**Problem requirements**.
For this listing, the lines between the one holding "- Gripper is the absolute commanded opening" and the one holding "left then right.", inclusive, must be set down exactly.

**Data below**.
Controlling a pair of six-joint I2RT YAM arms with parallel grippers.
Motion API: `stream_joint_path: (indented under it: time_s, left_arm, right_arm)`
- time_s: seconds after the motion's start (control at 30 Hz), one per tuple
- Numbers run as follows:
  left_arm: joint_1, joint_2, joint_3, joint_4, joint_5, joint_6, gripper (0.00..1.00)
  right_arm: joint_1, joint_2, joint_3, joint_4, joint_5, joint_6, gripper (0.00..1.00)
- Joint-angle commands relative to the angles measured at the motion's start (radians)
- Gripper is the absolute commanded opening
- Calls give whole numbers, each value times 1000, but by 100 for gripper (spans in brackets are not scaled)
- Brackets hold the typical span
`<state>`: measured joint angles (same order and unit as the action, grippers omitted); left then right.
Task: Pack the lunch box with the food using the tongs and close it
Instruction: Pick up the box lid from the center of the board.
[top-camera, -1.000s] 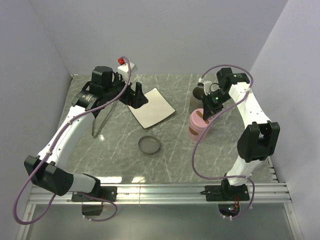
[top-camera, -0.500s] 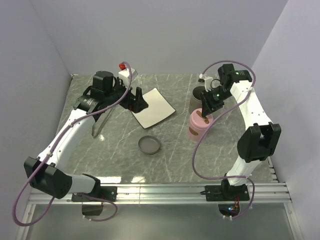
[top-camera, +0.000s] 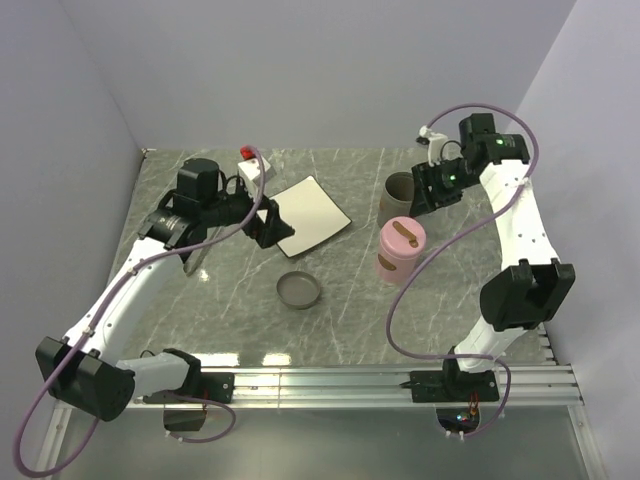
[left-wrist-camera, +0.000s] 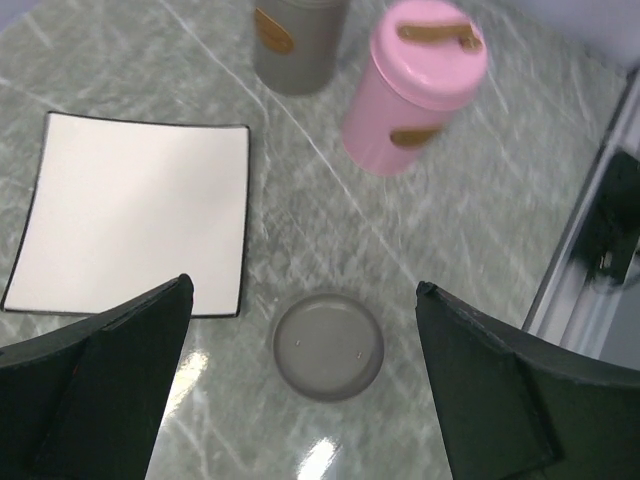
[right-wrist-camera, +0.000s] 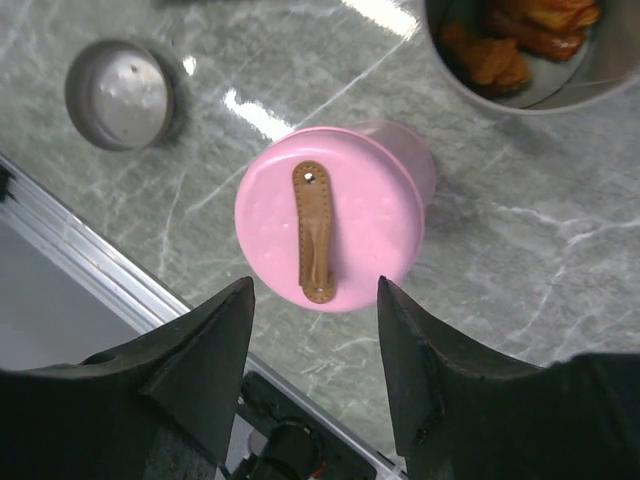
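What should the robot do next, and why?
Probably lower the open left gripper onto the grey lid lying on the table in front of it. The grey pot stands open with food inside, while the pink pot is already closed, so that lid seems missing.

Two arms are reaching over one tabletop (top-camera: 350, 310), each carrying one end effector: the left end effector (left-wrist-camera: 302, 290) and the right end effector (right-wrist-camera: 315, 285). Two containers are standing there: one pink container (top-camera: 402, 248) and one grey container (top-camera: 398, 193). The grey container is holding several brown food pieces (right-wrist-camera: 495, 60), too crowded to count. One loose grey lid (top-camera: 299, 290), one white plate (top-camera: 312, 215) and one pair of tongs (top-camera: 192, 262) are lying alongside.
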<state>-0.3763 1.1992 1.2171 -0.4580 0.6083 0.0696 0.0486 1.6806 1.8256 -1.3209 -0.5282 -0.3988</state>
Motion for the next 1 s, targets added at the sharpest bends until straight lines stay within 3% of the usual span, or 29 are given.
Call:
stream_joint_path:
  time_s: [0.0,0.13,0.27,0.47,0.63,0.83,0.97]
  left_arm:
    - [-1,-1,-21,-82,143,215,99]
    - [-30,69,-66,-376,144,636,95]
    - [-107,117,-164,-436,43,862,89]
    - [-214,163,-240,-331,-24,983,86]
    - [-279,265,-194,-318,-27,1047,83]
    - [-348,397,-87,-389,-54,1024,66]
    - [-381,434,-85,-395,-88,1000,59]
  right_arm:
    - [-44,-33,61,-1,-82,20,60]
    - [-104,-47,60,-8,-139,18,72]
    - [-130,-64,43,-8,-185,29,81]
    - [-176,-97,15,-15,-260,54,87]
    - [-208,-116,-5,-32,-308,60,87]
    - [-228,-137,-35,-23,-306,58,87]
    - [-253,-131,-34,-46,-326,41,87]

**Result of this exercise**.
- Gripper is the absolute commanded opening
- Calls give whole numbers, each value times 1000, but by 100 for gripper (spans in brackets are not scaled)
- Brackets hold the typical span
`<state>`: measured joint angles (same order and unit as the action, grippers omitted); left then right.

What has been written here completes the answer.